== Data section ==

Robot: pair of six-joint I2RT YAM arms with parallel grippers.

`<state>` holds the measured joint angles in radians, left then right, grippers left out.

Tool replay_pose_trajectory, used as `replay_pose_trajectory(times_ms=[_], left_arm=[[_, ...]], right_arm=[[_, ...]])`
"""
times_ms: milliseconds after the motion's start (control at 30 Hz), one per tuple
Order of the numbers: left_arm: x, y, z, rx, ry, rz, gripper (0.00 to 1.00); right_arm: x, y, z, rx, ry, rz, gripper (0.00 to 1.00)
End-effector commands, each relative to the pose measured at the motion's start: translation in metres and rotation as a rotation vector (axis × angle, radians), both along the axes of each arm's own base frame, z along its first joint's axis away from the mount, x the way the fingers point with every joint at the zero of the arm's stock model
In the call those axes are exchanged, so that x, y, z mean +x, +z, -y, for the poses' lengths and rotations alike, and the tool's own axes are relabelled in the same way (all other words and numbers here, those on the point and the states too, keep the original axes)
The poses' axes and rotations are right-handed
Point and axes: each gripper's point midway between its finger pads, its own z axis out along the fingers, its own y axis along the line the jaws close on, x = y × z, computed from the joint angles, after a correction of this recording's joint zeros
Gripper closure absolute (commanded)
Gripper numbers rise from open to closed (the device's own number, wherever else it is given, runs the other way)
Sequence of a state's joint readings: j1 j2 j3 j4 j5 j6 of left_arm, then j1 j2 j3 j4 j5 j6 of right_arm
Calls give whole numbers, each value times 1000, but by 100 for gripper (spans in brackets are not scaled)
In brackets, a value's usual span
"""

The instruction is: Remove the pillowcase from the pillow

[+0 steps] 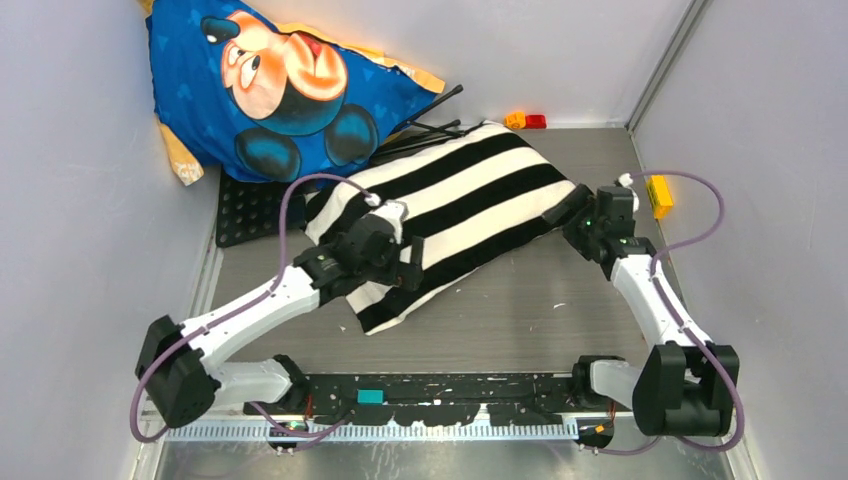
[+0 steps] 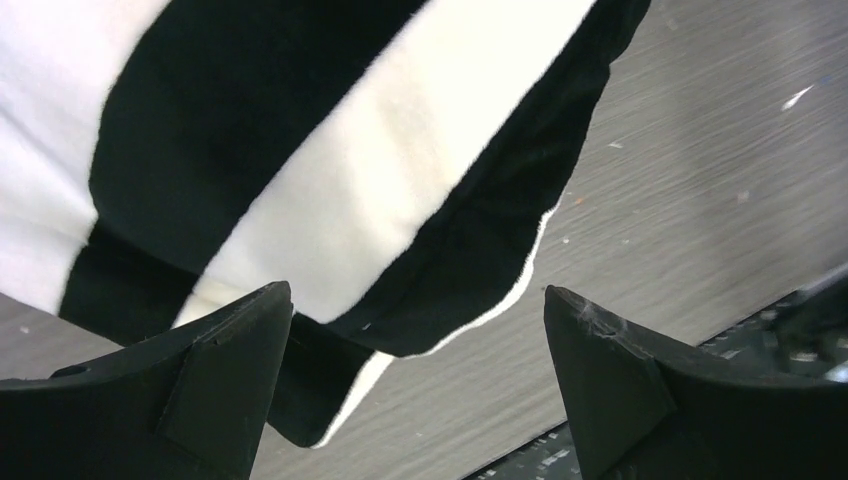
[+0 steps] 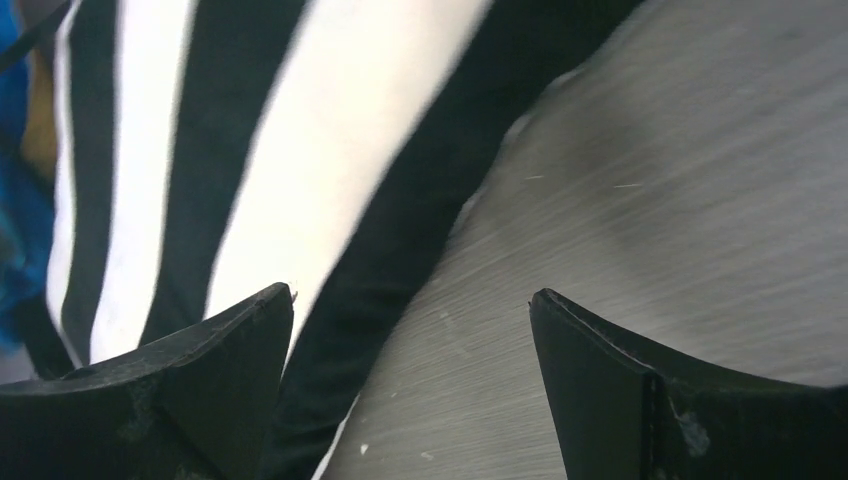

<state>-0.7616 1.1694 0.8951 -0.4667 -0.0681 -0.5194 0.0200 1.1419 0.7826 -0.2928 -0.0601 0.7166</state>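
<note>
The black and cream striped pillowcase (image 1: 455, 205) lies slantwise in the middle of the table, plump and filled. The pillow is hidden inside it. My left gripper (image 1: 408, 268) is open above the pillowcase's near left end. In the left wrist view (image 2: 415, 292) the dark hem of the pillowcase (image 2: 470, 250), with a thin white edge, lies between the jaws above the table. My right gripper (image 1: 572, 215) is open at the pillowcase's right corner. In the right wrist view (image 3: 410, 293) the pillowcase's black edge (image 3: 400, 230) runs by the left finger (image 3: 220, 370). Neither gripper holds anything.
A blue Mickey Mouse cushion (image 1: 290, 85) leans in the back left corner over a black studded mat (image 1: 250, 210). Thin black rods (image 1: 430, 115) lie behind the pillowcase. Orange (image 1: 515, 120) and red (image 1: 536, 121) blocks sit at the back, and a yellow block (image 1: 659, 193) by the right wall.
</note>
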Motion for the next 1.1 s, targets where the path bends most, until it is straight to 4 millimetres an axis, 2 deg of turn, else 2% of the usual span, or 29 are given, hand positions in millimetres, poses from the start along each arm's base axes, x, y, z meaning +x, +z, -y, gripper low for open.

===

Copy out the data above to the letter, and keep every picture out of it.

Robot: pair of six-joint I2RT YAM arms with parallel grippers.

`<state>` holds the measured joint angles in radians, left then right, grippers left out.

Tool replay_pose_trajectory, used as `replay_pose_trajectory(times_ms=[_], left_arm=[[_, ...]], right_arm=[[_, ...]])`
"""
times_ms: milliseconds after the motion's start (control at 30 Hz), one per tuple
Order of the numbers: left_arm: x, y, z, rx, ry, rz, gripper (0.00 to 1.00); right_arm: x, y, z, rx, ry, rz, gripper (0.00 to 1.00)
End-effector commands, each relative to the pose measured at the motion's start: translation in metres and rotation as a rotation vector (axis × angle, radians), both along the axes of each arm's own base frame, z along its first joint's axis away from the mount, x the way the fingers point with every joint at the zero of the arm's stock model
In the call those axes are exchanged, so that x, y, z mean +x, +z, -y, for the poses' lengths and rotations alike, and the tool's own axes are relabelled in the same way (all other words and numbers here, those on the point and the states too, keep the original axes)
The poses' axes and rotations are right-handed
Point and axes: each gripper's point midway between its finger pads, its own z axis out along the fingers, its own y axis along the line the jaws close on, x = y × z, computed from the joint angles, after a correction of this recording's joint zeros
Gripper closure absolute (commanded)
Gripper numbers rise from open to closed (the device's own number, wherever else it is given, runs the other way)
Sequence of a state's joint readings: j1 j2 j3 j4 j5 j6 of left_arm, then j1 j2 j3 j4 j5 j6 of right_arm
Calls give whole numbers, each value times 1000, but by 100 for gripper (spans in brackets are not scaled)
In brackets, a value's usual span
"""

The instruction is: Remove the pillowcase from the pillow

[+0 steps] 
[+0 steps] 
[+0 steps] 

<state>-0.7616 1.1694 0.8951 -0.4667 -0.0681 -0.5194 0.0200 1.1419 0.7826 -0.2928 -0.0601 0.7166</state>
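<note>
The black and cream striped pillowcase (image 1: 455, 205) lies slantwise in the middle of the table, plump and filled. The pillow is hidden inside it. My left gripper (image 1: 408, 268) is open above the pillowcase's near left end. In the left wrist view (image 2: 415, 292) the dark hem of the pillowcase (image 2: 470, 250), with a thin white edge, lies between the jaws above the table. My right gripper (image 1: 572, 215) is open at the pillowcase's right corner. In the right wrist view (image 3: 410, 293) the pillowcase's black edge (image 3: 400, 230) runs by the left finger (image 3: 220, 370). Neither gripper holds anything.
A blue Mickey Mouse cushion (image 1: 290, 85) leans in the back left corner over a black studded mat (image 1: 250, 210). Thin black rods (image 1: 430, 115) lie behind the pillowcase. Orange (image 1: 515, 120) and red (image 1: 536, 121) blocks sit at the back, and a yellow block (image 1: 659, 193) by the right wall.
</note>
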Motion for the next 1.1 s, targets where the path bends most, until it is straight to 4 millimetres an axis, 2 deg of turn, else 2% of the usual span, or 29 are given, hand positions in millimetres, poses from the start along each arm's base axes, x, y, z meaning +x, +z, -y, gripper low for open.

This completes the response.